Interestingly, if you Google with Bing or DuckDuckGo for "spanning tree DHCP" you'll get results with words like "failure," "blamed," "fixed, "slowed down," and "acting strange." Ya, spanning tree rocks.

There's also a version of Spanning Tree called RSTP or Rapid Spanning Tree Protocol. All of these protocols are meant to make things work better and recover faster after a network failure and prevent routing loops. However, they appear to cause some trouble in certain clients, like my Xbox and possibly my iPhone and IPad as well.

Here's another explanation:

The problem might be related to what type of network device the DHCP client is connected to. If the client is connected to a switch that performs a spanning tree calculation during port initialization, then the port the client is connected to may not be available for 10-15 seconds. This is long enough to prevent the DHCP client from renewing or obtaining IP addressing information, and thus preventing the TCP/IP stack from initializing.
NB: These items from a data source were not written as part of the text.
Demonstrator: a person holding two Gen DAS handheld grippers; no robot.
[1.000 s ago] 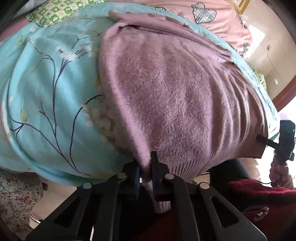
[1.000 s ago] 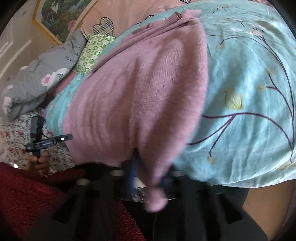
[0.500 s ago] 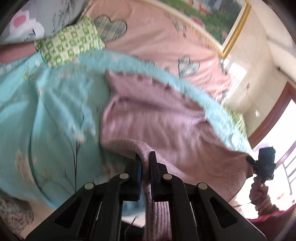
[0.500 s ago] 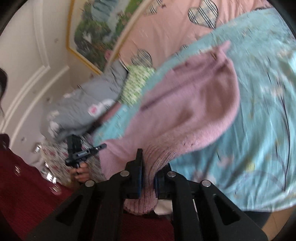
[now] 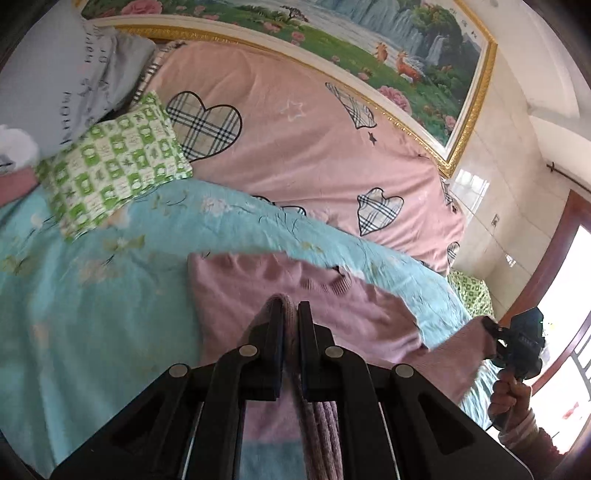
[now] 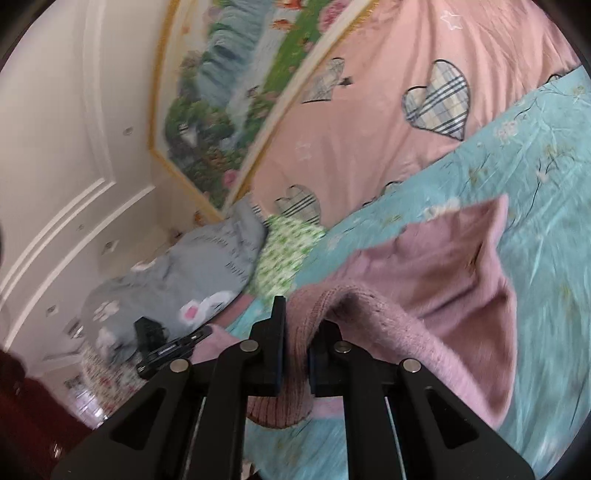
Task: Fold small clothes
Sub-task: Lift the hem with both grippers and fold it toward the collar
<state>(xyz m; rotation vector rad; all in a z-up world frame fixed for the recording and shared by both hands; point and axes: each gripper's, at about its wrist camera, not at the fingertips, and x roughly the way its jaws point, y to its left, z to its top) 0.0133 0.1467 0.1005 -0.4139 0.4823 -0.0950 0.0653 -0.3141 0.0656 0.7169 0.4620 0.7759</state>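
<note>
a: how should the fold go well?

b: the two corners want carrying together and level toward the far edge, so the hem lands square. the pink sweater [image 5: 314,314] lies on the teal quilt [image 5: 92,295], its near hem raised.

a: and the grippers?

b: the left gripper [image 5: 290,321] is clamped tight on the hem; the right gripper [image 6: 297,332] pinches the other ribbed corner. both are held above the bed, the left tilted downward, the right nearly level.

place: home bedroom | cues: bed quilts [image 5: 314,147], pillow [image 5: 110,162], framed landscape painting [image 5: 369,33]
</note>
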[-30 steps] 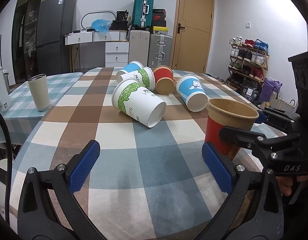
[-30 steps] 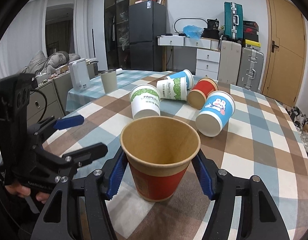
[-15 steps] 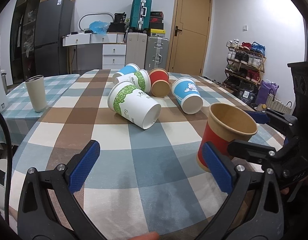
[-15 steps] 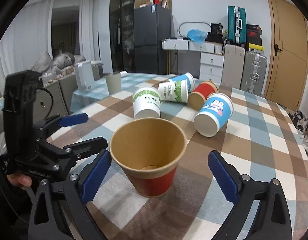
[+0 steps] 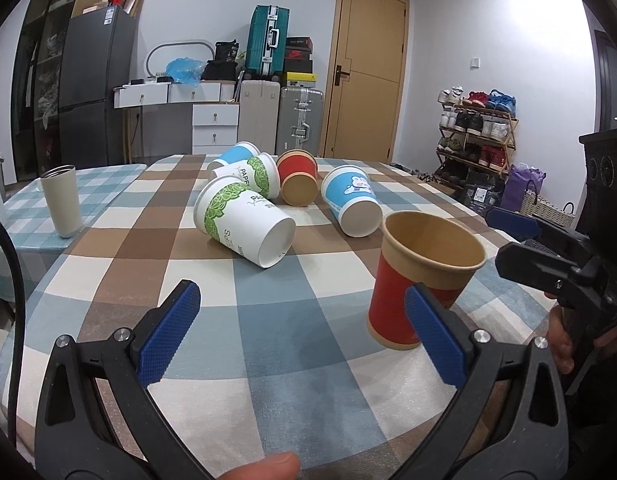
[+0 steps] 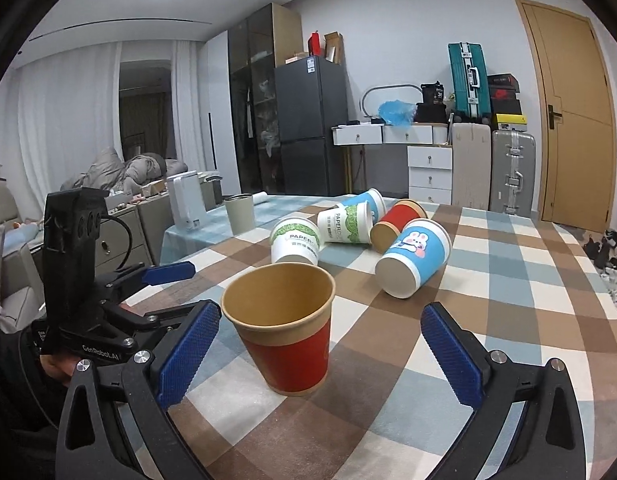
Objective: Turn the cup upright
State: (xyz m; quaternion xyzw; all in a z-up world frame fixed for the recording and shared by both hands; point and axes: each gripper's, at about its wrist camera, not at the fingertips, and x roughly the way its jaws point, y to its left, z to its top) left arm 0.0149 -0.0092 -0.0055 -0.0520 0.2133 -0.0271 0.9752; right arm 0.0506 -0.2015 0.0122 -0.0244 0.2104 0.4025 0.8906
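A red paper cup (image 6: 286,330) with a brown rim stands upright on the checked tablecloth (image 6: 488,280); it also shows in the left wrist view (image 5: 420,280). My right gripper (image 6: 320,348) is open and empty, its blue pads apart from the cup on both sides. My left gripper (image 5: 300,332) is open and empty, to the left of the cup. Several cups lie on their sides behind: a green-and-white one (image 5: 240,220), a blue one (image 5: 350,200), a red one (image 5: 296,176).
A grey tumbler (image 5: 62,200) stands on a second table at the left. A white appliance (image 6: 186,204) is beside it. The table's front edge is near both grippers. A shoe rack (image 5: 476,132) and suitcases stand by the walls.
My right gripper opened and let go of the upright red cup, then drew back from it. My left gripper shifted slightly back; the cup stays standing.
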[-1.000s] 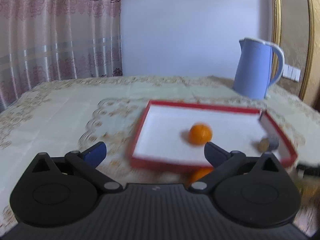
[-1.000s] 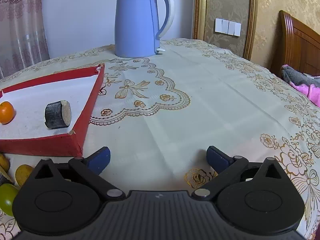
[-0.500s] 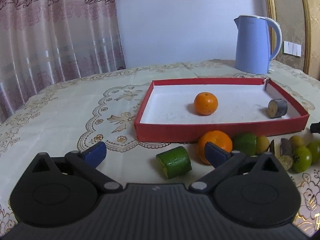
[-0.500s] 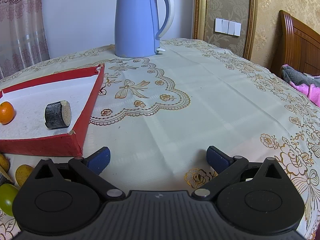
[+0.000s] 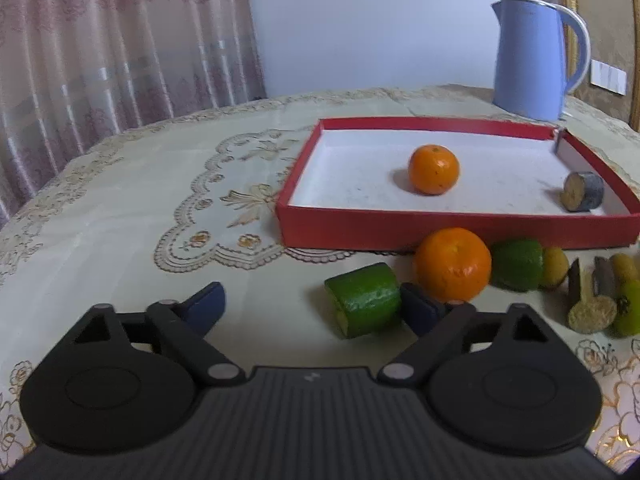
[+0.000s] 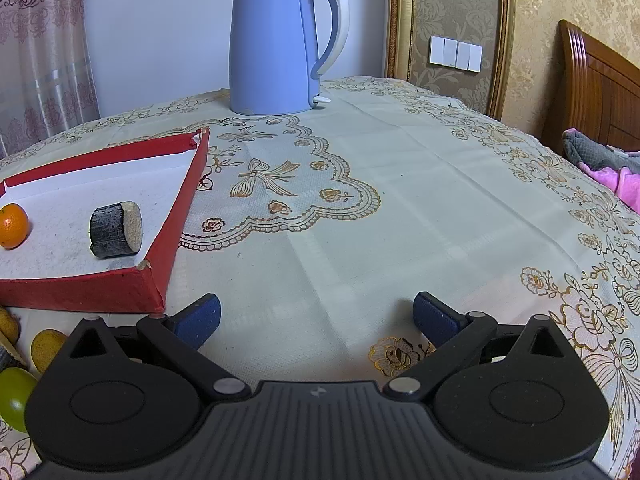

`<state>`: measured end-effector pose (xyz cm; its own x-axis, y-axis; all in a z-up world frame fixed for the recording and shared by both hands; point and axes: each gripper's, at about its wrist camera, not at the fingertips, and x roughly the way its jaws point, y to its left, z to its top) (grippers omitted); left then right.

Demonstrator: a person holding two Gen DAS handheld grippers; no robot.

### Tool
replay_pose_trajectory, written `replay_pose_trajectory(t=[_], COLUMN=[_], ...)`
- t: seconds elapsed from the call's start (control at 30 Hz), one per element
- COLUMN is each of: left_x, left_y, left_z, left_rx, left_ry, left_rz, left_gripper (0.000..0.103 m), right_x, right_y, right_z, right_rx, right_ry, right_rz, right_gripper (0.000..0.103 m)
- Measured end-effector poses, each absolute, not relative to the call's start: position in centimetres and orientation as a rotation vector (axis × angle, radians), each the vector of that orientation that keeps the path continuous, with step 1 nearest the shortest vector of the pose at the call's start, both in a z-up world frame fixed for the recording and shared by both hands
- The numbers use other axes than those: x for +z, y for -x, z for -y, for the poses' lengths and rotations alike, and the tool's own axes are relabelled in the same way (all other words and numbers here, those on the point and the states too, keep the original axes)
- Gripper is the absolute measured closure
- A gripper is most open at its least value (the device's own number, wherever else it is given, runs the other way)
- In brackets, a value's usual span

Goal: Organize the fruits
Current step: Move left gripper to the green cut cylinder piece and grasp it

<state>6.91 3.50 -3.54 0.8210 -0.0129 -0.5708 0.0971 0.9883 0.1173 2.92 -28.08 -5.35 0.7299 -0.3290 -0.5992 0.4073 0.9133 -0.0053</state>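
A red tray (image 5: 400, 228) with a white floor holds an orange (image 5: 434, 169) and a dark cut cylinder (image 5: 582, 192). In front of it on the cloth lie a green cut piece (image 5: 366, 300), a bigger orange (image 5: 452, 266), a second green piece (image 5: 516, 264) and several small fruits (image 5: 592, 304). My left gripper (image 5: 314, 306) is low over the cloth and its jaws are closing. The green cut piece lies between them against the right finger, with the left finger still well apart. My right gripper (image 6: 316, 316) stands open over bare cloth, right of the tray (image 6: 176, 216).
A blue kettle (image 6: 276, 44) stands behind the tray near the wall. A yellow fruit (image 6: 46, 346) and a green one (image 6: 14, 396) lie at the right view's lower left. Curtains hang at the left; a wooden headboard (image 6: 600, 96) and bedding are at the right.
My left gripper has sunk toward the fruits in front of the tray, the green cut piece now lies between its fingers, and they stand a little narrower. The right gripper has not moved.
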Motion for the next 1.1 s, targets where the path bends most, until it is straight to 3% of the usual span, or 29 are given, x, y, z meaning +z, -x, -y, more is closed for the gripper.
replay_pose_trajectory(t=[0.27, 0.5, 0.6, 0.67, 1.1], left_x=[-3.5, -3.5, -3.5, -3.5, -3.5], left_y=[-6.8, -7.0, -6.9, -6.7, -6.8], left_z=[-3.3, -3.7, -3.5, -3.1, -3.8], left_rx=[-0.107, -0.147, -0.163, -0.173, -0.199], left_ry=[-0.115, -0.075, -0.086, -0.108, -0.061], left_rz=[-0.609, -0.616, -0.611, -0.603, -0.609], left_gripper=[0.038, 0.046, 0.054, 0.066, 0.069], right_x=[-5.3, -5.4, -5.4, -5.4, -5.4], right_y=[-2.9, -2.9, -2.9, -2.9, -3.0], right_z=[28.1, 28.1, 28.1, 28.1, 28.1], right_rx=[-0.407, -0.407, -0.406, -0.405, -0.405], right_ry=[-0.13, -0.13, -0.131, -0.132, -0.133], right_rz=[-0.634, -0.633, -0.633, -0.633, -0.632], right_gripper=[0.0, 0.0, 0.0, 0.0, 0.0])
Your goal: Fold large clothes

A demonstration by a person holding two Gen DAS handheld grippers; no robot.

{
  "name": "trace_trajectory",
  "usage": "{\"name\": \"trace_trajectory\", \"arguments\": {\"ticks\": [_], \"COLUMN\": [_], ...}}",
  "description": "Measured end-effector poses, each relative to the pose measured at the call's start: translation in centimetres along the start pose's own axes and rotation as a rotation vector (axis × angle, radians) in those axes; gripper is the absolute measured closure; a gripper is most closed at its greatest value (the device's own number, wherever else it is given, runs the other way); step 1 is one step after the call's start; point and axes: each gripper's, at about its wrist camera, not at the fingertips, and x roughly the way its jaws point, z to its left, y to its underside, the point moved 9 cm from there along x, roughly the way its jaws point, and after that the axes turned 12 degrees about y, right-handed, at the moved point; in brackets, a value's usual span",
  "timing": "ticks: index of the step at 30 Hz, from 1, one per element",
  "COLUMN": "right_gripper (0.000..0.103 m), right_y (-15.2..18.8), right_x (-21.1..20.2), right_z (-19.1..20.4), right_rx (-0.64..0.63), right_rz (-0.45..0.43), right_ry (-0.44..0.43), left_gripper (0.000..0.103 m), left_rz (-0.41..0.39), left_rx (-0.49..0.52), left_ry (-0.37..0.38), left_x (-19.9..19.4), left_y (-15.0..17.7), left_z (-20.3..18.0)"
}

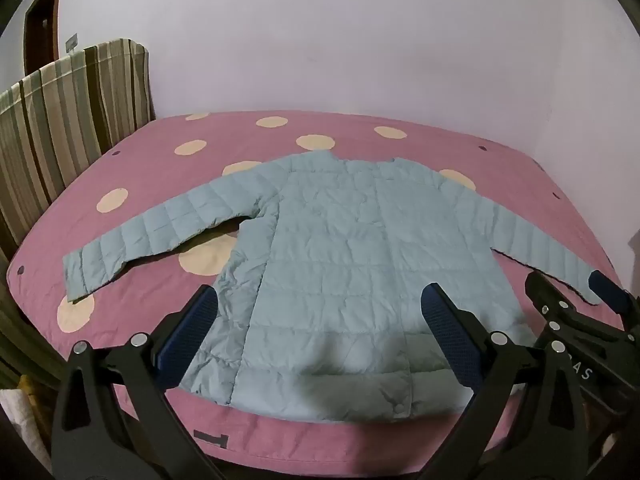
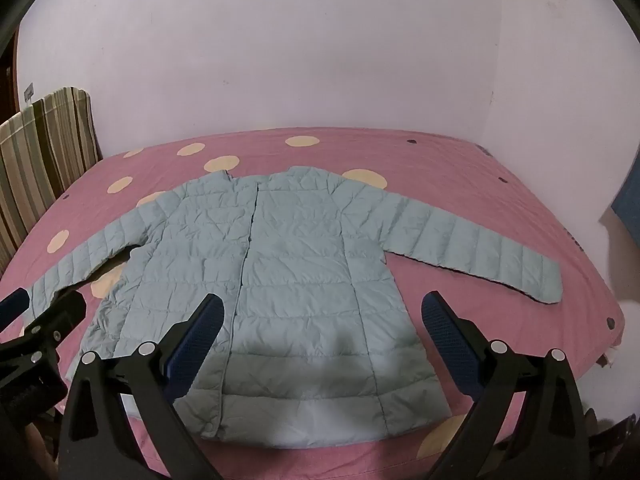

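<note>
A light blue quilted jacket [image 1: 340, 264] lies flat on the pink bed, front up, collar toward the far wall, both sleeves spread out to the sides; it also shows in the right wrist view [image 2: 288, 272]. My left gripper [image 1: 320, 340] is open and empty, held above the jacket's hem. My right gripper [image 2: 324, 344] is open and empty, also above the hem. The right gripper shows at the right edge of the left wrist view [image 1: 576, 300], near the cuff of the right sleeve. The left gripper shows at the left edge of the right wrist view [image 2: 44, 308], near the left cuff.
The bed cover [image 1: 152, 160] is pink with cream dots and reaches to a pale wall [image 1: 320, 40]. A striped headboard or cushion [image 1: 68, 120] stands at the left. A dark door [image 1: 40, 28] is at the far left. A blue object [image 2: 630, 200] sits at the right edge.
</note>
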Motion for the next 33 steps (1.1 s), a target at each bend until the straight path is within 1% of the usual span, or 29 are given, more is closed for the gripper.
{"name": "trace_trajectory", "arguments": {"ticks": [7,8,10,15,33], "right_gripper": [0.005,0.005,0.005,0.005,0.005], "right_y": [0.0,0.0,0.0,0.0,0.0], "right_x": [0.0,0.0,0.0,-0.1,-0.1], "right_z": [0.0,0.0,0.0,0.0,0.0], "right_rx": [-0.001,-0.001,0.0,0.0,0.001], "right_rz": [0.0,0.0,0.001,0.001,0.001], "right_ry": [0.002,0.002,0.0,0.001,0.001], "left_gripper": [0.002,0.002,0.002,0.002,0.002], "left_rz": [-0.01,0.002,0.002,0.007,0.014], "left_rx": [0.004,0.002,0.002,0.0,-0.002], "left_ry": [-0.018,-0.009,-0.008,-0.001,0.0], "left_x": [-0.1,0.0,-0.4,0.2,0.4], "left_y": [0.3,0.2,0.3,0.6,1.0], "left_z": [-0.3,-0.1,-0.4,-0.5,-0.2]}}
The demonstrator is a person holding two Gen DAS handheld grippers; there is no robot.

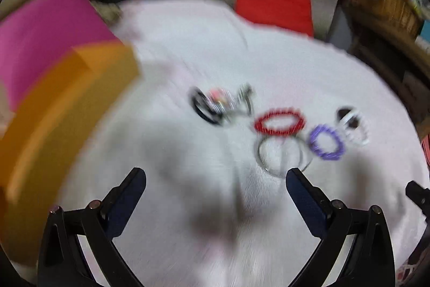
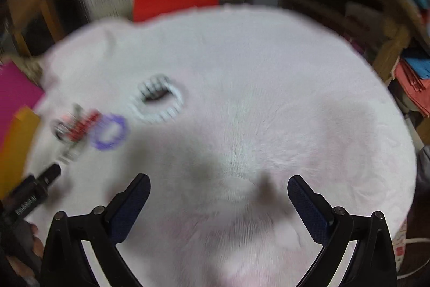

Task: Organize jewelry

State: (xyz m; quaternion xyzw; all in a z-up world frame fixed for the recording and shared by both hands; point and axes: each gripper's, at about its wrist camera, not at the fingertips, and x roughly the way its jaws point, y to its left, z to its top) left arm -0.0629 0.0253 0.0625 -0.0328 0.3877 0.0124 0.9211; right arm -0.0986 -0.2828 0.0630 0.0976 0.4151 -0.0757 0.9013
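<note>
Hovering with spread, empty fingers, left gripper sits nearest the silver ring, just ahead-right; right gripper, also spread, is farther off.

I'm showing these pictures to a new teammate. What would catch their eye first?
Probably the bright bracelets lying on the white fuzzy cloth: a red beaded bracelet beside a purple beaded bracelet, with a white beaded bracelet just past it. Next, the big pink box and orange box at the left edge. Both tools are open and empty.
</note>
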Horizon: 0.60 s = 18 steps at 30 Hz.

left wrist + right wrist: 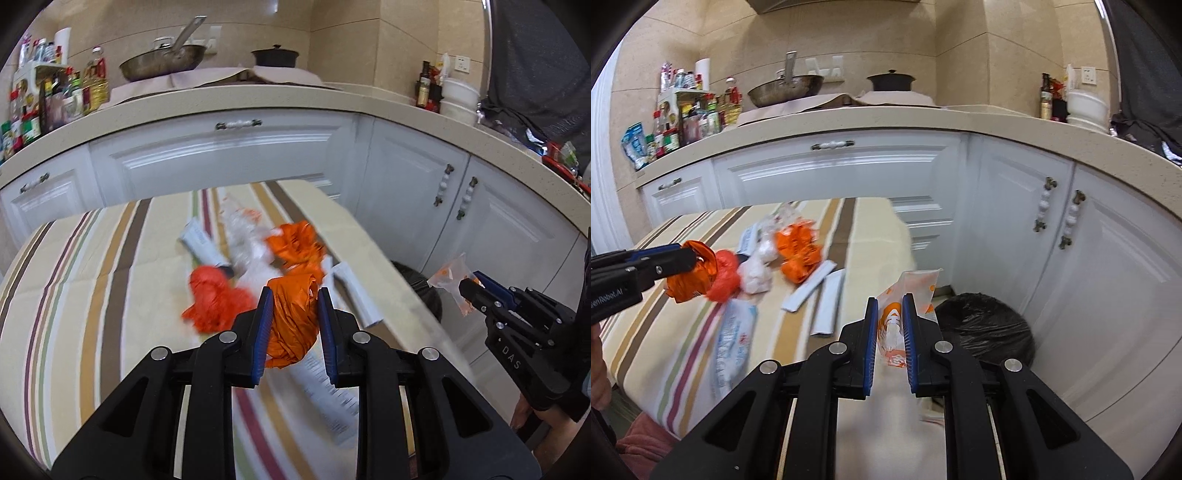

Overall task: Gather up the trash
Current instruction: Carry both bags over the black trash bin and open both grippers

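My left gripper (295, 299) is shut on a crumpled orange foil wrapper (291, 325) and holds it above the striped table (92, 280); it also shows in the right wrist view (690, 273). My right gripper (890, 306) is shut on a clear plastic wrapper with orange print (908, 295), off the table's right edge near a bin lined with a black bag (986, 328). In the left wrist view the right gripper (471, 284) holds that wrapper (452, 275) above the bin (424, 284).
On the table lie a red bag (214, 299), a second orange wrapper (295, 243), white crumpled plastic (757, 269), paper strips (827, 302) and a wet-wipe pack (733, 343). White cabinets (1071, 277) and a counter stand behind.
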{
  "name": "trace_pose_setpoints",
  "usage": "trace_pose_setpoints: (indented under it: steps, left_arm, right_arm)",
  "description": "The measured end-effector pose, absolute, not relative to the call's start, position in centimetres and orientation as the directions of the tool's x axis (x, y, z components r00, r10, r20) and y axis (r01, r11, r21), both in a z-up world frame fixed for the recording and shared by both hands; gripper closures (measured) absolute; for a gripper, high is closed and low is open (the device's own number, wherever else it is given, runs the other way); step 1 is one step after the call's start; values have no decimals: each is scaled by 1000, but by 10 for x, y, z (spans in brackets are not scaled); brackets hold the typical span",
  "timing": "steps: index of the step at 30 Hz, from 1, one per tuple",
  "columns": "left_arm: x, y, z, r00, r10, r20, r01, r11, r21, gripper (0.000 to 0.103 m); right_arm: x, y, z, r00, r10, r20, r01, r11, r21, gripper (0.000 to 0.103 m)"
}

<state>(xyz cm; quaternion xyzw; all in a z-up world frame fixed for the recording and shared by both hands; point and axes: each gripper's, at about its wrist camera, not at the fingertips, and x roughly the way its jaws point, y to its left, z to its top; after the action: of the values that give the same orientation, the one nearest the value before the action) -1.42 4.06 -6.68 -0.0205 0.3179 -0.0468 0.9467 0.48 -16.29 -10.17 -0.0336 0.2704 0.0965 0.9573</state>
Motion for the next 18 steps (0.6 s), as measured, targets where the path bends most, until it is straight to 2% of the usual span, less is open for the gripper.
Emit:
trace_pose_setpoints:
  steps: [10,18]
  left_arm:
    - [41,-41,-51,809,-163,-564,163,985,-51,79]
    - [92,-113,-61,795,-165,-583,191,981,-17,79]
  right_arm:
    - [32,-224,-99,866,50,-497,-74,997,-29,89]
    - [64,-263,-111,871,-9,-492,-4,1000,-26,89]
This is not a problem on all switches that perform spanning tree calculations. Some devices will perform the calculations in the background, and thus the port becomes available immediately. Also, this type of functionality is only required on ports that are connected to other switching devices. Therefore you don't really need it enabled on ports that have clients directly connected to them

A buddy of mine says:

[Spanning Tree is] not bad, but it is there to prevent routing loops. If you are sure you won't ever connect that port to another switch and make a routing loop, an alternative to disabling spanning tree is to enable portfast and I bet that would fix it too. The problem is the normal startup procedure for a port running spanning tree is about 20-25 seconds of watching traffic on the port before enabling. Thus, when you turn your Xbox on, it only waits x seconds for a DHCP reply where x is definitely shorter than the time spanning tree takes to enable the port.

Also, deep in this Australian forum was a comment:

Just to clarify that RSTP has a faster up time than STP. I don't think this is going to directly cause the "limited or no connectivity" issue.

However for some devices you need to have the port active right away. On a cisco switch this is called portfast and it skips the process of checking for loops(RSTP, STP). On some devices (xbox 360) this can cause DHCP issues when they're first turned on.

PCs are generally immune to this as they'll poll for a DHCP service several times while your media device might only try once.

And thus, this is how I fixed the issue with my Xboxes not logging into Live on the first try. I'd flashed a network switch without even thinking and it turned Rapid Spanning Tree Protocol on, which Xboxes (and some other network devices) don't like.

My solution, check the router or switch and turn RSTP or "Spanning Tree" off.

As an aside, it turns out that I could have even turned off RSTP at the port level on this Netgear GS725TP switch. Amazing hardware, this switch. Love it. Except for when it reset settings to defaults and irritated me for a year.